::: Data section

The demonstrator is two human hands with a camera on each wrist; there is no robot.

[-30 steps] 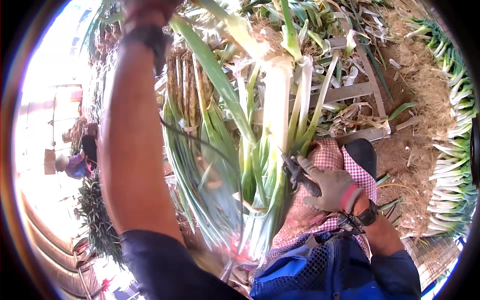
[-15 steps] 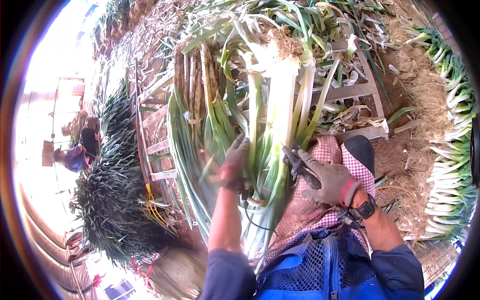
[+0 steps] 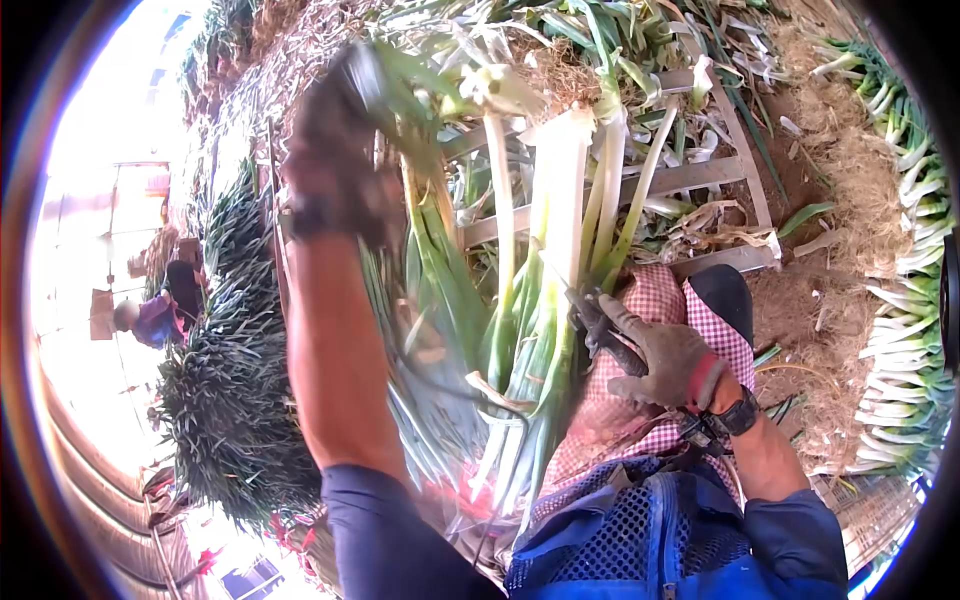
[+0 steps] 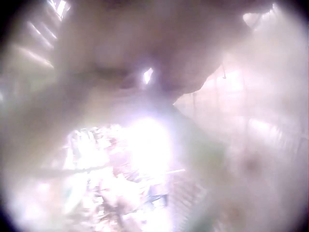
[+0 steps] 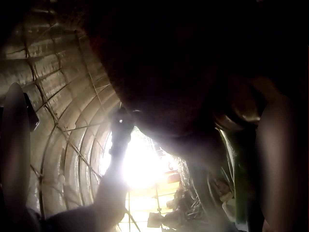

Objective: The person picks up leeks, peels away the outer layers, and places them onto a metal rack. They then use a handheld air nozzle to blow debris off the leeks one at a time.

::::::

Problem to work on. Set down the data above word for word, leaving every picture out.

Answer to the problem.
The demonstrator is two human hands with a camera on each wrist; there is no robot.

[-30 steps] 
[-15 steps] 
[+0 steps] 
[+0 steps] 
[+0 steps] 

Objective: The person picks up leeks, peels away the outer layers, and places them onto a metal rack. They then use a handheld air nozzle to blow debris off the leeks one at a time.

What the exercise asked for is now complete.